2002.年末
2003.新春
合併号
ダイジェスト
目次
 
 
 来年4月の合併をめざしていた加美郡4町(中新田・色麻・小野田・宮崎)の合併計画は、色麻町が「時期尚早」と急転離脱。今後は3町による合併に向けて軌道修正を迫られることになった。色麻町が離脱した背景は何なのか。また、この政府主導の広域合併推進策は果たしてバラ色のものなのか。「合併フィーバー」に潜む問題点を探ってみた。

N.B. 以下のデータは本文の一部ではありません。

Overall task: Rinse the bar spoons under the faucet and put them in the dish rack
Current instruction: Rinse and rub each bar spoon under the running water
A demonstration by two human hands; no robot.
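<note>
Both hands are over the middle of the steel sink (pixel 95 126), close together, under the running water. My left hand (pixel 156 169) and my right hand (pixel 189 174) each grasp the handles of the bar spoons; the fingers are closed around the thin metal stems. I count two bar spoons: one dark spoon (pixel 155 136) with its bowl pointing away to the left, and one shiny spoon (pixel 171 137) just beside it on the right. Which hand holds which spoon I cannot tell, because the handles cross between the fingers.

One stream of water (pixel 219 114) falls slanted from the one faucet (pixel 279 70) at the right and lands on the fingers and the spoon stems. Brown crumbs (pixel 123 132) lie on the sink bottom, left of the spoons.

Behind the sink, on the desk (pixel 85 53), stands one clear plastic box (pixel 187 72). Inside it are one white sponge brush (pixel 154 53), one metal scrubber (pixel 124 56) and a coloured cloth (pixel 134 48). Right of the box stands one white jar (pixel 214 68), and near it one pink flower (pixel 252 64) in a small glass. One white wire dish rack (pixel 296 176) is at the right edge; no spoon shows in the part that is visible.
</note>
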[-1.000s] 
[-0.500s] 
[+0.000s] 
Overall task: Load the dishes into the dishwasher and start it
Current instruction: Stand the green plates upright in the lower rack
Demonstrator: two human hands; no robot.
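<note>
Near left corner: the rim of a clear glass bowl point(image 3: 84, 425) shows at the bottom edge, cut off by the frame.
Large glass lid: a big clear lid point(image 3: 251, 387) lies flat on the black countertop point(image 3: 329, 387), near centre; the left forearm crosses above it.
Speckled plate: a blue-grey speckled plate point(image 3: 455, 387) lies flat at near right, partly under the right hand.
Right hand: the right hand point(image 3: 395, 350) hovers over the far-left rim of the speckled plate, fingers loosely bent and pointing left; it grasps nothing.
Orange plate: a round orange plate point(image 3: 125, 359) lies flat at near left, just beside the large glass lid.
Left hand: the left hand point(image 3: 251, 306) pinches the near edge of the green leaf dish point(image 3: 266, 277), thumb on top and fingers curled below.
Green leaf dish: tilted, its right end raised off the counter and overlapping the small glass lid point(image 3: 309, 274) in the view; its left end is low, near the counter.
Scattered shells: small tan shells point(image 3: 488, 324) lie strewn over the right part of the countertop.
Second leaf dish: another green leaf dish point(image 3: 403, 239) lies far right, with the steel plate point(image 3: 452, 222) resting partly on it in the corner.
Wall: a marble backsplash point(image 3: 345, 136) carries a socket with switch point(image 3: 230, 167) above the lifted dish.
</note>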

 4町が法定協議会を設立したのは今年2月で、来年4月には合併する計画である。
(中略)
 15年4月の合併にこだわるのは、町議選があるからだと言える。「合併特例法では、合併すれば議員の任期を2年間認めることにしている。つまり、15年4月に合併すれば、町議は市議として自動的に6年間在任できる。これが欲しいがために、むりやり来年4月に合併しようということだ」
(中略)
 合併に際して重要なのは、こうした施策を具体的にどう進めていくか、合併後の町のグランドデザインをどう描き、どのように実践していくかということが、最優先検討事項になるべきものである。だが、そうした具体的な青写真を描いている自治体は皆無に近い。
(中略)
 合併することによって、当然大きな自治体ができる。反面、それは必然的に「中心部」と「周辺部」を生み出すことになる。周辺部にすぎなくなると、「住民力」が衰え、地域が疲弊することになりかねない。福島県の矢祭町が「合併をしない宣言」をしたのは、「合併すれば、中心部になれないし、過疎が進む」という懸念があることにほかならない。
(中略)
「国のための合併か」「首長・議員のための合併か」そして「住民のための合併をしようとして
いるのか」──今一度考 えるべきであり、幸いにも熟考する時間は充分にあるのではないか。